A veces nos envuelve la ebriedad del sinsentido que apoya el aserto de la utilidad de lo inútil con que, por ejemplo, Oscar Wilde sentenciaba la función social del lenguaje poético y de ficción.
Percepción ésta, que más tarde el filósofo Martin Heidegger redondeará con la idea acerca de la inocuidad y la inoperancia del poema, a pesar de su incuestionable relevancia ontológica.
Sin embargo, no cabe duda alguna en torno al hecho de que la poesía, en cuanto que la más encumbrada expresión estética del lenguaje humano y la más próxima al testimonio vital del pensamiento como don privilegiado de la especie, está presente en la más radical y abarcadora revelación de la cultura y de los afanes por la sobrevivencia en las sociedades del mundo.
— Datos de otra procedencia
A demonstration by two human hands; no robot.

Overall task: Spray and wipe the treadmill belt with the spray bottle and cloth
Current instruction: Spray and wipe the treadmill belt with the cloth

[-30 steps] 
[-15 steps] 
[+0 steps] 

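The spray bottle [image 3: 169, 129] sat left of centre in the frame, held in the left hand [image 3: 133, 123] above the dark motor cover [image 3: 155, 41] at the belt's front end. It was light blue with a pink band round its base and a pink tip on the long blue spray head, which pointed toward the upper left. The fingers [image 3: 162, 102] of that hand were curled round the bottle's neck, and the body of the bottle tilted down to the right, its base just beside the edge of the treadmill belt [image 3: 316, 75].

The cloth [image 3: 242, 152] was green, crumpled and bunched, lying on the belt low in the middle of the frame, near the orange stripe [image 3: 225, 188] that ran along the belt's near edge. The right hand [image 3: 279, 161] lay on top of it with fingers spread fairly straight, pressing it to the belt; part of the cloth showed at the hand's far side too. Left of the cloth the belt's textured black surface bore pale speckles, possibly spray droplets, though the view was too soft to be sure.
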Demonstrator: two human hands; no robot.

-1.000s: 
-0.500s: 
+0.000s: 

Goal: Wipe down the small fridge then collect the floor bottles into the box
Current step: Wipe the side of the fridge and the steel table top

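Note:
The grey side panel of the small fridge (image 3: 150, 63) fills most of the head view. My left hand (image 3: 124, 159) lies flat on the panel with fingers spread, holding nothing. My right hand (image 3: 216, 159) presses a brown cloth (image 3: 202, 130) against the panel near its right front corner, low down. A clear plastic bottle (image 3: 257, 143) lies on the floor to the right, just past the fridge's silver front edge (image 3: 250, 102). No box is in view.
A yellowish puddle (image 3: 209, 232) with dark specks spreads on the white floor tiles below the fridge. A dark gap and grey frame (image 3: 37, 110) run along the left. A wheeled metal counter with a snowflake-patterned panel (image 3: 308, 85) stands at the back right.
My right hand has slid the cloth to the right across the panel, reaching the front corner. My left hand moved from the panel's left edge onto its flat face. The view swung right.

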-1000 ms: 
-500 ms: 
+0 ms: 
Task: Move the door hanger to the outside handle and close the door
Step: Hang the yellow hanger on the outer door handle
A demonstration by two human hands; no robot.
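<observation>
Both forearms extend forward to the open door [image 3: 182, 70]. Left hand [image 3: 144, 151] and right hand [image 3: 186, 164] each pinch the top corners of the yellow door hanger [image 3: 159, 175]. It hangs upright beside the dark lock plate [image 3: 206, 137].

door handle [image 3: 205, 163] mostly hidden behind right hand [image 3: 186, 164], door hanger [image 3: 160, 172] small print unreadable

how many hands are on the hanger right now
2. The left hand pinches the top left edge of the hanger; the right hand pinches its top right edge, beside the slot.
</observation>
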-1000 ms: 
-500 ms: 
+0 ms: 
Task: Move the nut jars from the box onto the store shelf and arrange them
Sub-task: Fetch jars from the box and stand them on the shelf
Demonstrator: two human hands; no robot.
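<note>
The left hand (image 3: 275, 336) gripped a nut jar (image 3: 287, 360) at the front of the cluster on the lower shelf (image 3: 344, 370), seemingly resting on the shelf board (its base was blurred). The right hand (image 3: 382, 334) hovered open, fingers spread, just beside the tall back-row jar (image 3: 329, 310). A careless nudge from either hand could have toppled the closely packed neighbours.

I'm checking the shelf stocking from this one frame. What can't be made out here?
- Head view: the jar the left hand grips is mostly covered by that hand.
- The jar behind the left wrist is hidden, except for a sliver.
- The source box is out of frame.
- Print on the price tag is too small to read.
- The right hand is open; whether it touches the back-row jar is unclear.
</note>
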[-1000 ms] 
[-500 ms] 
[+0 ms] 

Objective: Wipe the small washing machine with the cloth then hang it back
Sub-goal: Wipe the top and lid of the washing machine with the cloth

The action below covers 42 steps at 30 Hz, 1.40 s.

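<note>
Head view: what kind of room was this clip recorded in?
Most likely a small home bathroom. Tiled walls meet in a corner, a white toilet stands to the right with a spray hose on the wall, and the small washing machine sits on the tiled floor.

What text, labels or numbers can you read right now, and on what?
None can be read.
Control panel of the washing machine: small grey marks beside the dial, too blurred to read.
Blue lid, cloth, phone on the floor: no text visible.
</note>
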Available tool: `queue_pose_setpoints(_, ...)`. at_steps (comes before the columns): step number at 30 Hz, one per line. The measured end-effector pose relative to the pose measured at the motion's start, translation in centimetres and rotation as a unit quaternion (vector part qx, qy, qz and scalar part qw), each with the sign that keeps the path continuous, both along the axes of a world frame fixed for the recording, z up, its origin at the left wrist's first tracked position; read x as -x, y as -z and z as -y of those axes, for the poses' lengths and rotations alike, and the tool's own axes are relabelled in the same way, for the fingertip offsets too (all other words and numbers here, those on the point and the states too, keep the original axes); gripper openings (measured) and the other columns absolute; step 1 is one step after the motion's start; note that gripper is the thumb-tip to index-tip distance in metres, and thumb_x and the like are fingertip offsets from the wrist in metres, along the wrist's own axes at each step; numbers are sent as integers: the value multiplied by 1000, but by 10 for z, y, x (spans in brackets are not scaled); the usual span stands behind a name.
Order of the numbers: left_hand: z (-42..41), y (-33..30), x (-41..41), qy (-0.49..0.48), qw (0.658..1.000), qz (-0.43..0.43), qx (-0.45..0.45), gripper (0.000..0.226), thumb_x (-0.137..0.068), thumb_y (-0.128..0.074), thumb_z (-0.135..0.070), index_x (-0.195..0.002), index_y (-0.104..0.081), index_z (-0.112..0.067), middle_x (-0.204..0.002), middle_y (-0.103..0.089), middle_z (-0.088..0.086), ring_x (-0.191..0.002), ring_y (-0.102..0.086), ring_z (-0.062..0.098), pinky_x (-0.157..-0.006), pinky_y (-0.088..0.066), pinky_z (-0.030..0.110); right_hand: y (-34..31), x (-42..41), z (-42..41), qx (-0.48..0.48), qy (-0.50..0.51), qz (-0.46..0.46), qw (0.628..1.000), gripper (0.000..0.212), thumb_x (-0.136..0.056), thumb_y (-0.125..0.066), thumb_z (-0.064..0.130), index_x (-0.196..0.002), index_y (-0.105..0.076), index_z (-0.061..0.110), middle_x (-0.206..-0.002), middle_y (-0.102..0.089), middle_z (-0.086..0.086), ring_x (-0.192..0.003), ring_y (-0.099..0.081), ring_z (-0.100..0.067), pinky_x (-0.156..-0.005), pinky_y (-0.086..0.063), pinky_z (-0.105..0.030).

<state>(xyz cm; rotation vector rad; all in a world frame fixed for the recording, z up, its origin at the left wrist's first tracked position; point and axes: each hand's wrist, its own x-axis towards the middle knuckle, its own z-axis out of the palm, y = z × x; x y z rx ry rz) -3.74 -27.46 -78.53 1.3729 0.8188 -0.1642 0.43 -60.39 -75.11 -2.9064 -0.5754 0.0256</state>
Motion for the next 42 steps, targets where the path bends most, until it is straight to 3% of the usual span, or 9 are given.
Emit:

Los párrafos precedentes, escritos en lenguaje poético y con un gran sentido filosófico, invitan a la reflexión en un mundo atribulado por la violencia, precariedades y un sinnúmero de desafíos que requieren de la templanza y de la visión trascendente que logra quien se sumerge en la poesía.
El pensamiento es del poeta José Mármol y fue expuesto en el marco del acto inaugural del Segundo festival internacional de poesía Santo Domingo 2009, del cual es presidente del comité organizador, un evento que merece destacarse como contrapeso a la creciente propensión a dejarnos envolver por vacuos predicamentos y tendencias enajenantes.
Con razón, Mármol sostuvo que la reunión de los poetas en Santo Domingo era una excelente oportunidad para “desmentir esa infamia de la trivial y vacía sociedad del espectáculo, del capitalismo salvaje y de la existencia autómata en la carrera delirante por la eficacia y la eficiencia narcóticas de la productividad y el comercio galopantes”.